Diabetic eye screening service
The North Central London (NCL) Diabetic Eye Screening Programme (DESP) is the only provider of NHS specialist diabetic eye screening in NCL, testing to check for risk of damage from diabetic retinopathy.
All newly diagnosed patients with diabetes should be referred to NCL-DESP as soon as possible.
NCL-DESP is provided by North Middlesex University Hospital NHS Trust and conducts a quality assured screening at 13 locations across the five boroughs of NCL (Barnet, Camden, Enfield, Haringey and Islington.)
Eye screening is a key part of your diabetes care, and if you are diabetic, you should make sure you have a specialist diabetic eye screening test every year. This is because your eyes are at risk of damage from diabetic retinopathy, a condition that can lead to sight loss if it's not treated. Screening is a way of detecting the condition early before you notice any changes to your vision.
If diabetic retinopathy is detected early enough, treatment can stop it getting worse. Otherwise, by the time symptoms become noticeable, it can be harder to treat and your sight could be damaged.
Diabetic retinopathy occurs when diabetes affects small blood vessels, damaging the part of the eye called the retina. When the blood vessels in the central area of the retina (the macula) are affected, it is known as diabetic maculopathy.
Coronavirus (COVID-19) and diabetic eye screening
Guidance to keep you safe when attending your screening appointment
As a result of the NHS responding to the coronavirus pandemic, you may have waited longer than normal for your diabetic eye screen.
It is important that you now attend your screening test. Delaying your screening further may put you at increased risk of developing diabetic retinopathy (eye disease or sight loss).
Travelling to and from your appointment
When traveling to and from your appointment, please follow the government guidelines. For more details, go to www.gov.uk and search ‘staying safe outside your home’.
Wearing a face covering
In line with government advice, when attending your appointment, you must wear a face covering. For guidance on how to wear and make a face mask, visit www.GOV.UK and search for ‘face covering’.
At your appointment please be aware:
- Your appointment may not be at your usual venue
- Social distancing measures will be in place in the screening clinic
- Staff may be wearing protective clothing to protect you and them
- The screening appointment may take longer than usual.
If you or any member of your household is suffering from any of the symptoms associated with COVID-19 or are self-isolating as outlined on the government website, please DO NOT attend the appointment.
If you have been shielding because you are clinically extremely vulnerable and you have concerns about the arrangements for your appointment, please contact us.
Similarly, if you are unable to attend, please contact our service to reschedule your appointment for a different time.

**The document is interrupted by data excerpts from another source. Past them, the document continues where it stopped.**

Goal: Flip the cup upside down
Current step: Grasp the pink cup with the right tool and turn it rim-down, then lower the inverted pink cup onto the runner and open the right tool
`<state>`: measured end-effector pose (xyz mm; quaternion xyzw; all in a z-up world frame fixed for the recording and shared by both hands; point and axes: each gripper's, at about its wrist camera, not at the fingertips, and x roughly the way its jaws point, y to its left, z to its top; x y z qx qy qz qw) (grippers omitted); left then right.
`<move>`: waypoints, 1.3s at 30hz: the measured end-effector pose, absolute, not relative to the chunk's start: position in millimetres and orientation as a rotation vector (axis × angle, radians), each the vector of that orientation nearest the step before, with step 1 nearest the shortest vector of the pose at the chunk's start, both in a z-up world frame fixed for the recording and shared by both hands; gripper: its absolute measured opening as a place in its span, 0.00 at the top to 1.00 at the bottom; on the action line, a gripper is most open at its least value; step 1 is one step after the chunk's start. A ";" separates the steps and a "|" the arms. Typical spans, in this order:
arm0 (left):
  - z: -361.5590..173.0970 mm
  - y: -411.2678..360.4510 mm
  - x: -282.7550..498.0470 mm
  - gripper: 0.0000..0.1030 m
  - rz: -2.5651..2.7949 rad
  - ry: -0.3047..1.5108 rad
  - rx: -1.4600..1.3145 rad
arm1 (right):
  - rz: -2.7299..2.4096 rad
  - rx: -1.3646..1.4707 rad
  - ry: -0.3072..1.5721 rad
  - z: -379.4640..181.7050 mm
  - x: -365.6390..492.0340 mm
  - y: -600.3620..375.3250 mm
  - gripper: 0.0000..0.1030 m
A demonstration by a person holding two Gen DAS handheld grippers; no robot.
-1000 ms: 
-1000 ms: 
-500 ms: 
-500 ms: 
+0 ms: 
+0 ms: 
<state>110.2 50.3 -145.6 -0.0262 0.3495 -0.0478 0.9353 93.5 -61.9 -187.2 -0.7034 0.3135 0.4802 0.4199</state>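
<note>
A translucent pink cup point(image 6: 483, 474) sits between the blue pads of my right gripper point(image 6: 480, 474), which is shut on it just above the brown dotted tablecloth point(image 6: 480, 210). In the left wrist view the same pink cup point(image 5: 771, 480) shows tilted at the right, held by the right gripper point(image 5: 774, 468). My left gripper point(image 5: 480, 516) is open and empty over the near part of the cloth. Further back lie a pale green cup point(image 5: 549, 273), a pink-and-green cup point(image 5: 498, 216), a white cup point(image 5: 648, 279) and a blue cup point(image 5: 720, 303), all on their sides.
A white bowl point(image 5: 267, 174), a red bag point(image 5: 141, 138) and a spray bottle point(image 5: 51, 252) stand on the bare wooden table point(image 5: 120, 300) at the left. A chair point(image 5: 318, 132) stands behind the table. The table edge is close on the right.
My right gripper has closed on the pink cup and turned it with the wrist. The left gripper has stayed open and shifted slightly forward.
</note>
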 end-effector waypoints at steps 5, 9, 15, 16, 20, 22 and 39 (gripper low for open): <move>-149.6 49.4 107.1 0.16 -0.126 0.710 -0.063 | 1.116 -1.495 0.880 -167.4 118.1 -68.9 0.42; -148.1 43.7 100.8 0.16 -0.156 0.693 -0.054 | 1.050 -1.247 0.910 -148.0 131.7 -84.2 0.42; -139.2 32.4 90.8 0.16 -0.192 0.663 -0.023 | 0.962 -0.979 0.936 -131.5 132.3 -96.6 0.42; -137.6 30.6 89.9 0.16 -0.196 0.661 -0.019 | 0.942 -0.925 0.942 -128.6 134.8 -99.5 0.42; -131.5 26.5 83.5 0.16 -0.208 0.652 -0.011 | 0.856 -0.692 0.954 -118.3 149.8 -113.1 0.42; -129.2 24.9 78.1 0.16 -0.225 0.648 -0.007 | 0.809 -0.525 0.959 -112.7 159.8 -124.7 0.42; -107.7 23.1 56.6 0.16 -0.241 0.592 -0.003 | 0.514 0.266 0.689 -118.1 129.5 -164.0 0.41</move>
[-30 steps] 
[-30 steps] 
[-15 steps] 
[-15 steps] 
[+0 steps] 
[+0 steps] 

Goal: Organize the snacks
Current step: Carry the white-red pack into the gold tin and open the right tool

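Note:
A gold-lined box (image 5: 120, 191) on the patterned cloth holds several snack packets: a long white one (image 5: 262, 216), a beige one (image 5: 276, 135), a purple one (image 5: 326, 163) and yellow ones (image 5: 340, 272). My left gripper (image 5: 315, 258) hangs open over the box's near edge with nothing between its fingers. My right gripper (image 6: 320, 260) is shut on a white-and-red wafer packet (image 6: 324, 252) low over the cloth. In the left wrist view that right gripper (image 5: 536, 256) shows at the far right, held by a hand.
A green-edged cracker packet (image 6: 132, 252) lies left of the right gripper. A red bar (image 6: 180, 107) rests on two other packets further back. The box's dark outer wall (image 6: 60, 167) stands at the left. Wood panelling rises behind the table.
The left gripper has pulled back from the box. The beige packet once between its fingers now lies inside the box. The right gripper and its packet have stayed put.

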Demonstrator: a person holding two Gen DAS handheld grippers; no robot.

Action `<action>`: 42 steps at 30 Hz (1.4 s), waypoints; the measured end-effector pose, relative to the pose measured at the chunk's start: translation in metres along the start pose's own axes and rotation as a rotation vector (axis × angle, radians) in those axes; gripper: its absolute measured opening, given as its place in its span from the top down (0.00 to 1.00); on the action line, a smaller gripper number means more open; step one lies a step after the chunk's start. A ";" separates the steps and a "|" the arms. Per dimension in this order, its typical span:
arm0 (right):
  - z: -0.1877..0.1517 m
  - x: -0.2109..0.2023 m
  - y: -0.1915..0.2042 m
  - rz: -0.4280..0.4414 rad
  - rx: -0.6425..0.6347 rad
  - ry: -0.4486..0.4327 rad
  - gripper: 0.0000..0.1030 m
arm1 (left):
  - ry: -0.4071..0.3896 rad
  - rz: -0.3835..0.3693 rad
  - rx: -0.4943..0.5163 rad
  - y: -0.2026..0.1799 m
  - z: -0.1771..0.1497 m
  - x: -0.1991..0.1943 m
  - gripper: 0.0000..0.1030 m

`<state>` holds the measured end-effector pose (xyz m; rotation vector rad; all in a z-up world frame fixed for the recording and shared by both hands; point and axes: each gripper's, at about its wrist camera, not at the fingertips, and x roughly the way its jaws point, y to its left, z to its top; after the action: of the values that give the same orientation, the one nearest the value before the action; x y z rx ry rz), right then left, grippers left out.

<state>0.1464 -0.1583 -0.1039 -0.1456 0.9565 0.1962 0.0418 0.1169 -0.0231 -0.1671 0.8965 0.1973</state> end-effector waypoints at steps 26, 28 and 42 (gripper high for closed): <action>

This is important so we can offer the appointment slot to someone else who needs it.
Conditions we treat
All people over the age of 12 years, with a diagnosis of diabetes should attend for an annual diabetic test.
Diabetic eye screening involves taking photographs of the back of your eyes, once a year, to detect any early changes (diabetic retinopathy) that can occur as a result of diabetes. If left untreated, it can get worse and cause some loss of vision, or blindness in severe cases.
Booking your appointment
All people with diabetes aged 12 and over who live in Barnet, Camden, Enfield, Haringey and Islington should ensure they attend a free diabetic eye screening test with our specialists every year.
All patients, with a diagnosis of diabetes, will be referred to this programme by their GP and once registered with us we will send you annual reminders telling you when and where your next check up is.
If you are concerned that you have been told that you have diabetes and have not heard from us, the number to call is 020 8887 2352.
If you cannot attend an appointment, please be sure to tell us well in advance so that we can rebook your it for another convenient time and to allocate your slot to another patient.
Please call us on 020 8887 2352 or email us.
How to prepare for your visit
- When you attend for screening, it is important that you attend on time so that we can ensure waiting rooms do not become overcrowded and social distancing can be maintained.
- Please bring your usual distance glasses with. You may also like to bring sunglasses to wear to go home as everything may look very bright
- It is important that you do not drive yourself to this appointment as the eye drops used during this test cause blurred vision for between two and six hours.
- The clinician will take a brief medical history, undertake a vision test and administer eye drops which will take approximately half an hour to take effect. During this time you will return to the patient waiting area. You will be recalled and photographs will be taken of the back of your eyes.
- You will receive the results by letter, within three weeks of your screening test and your GP will be sent the results at the same time as these are sent to you
Refer a patient
Patients should only be referred if:
- They have received a definitive diagnosis of Diabetes
- This diagnosis has been discussed with the patient.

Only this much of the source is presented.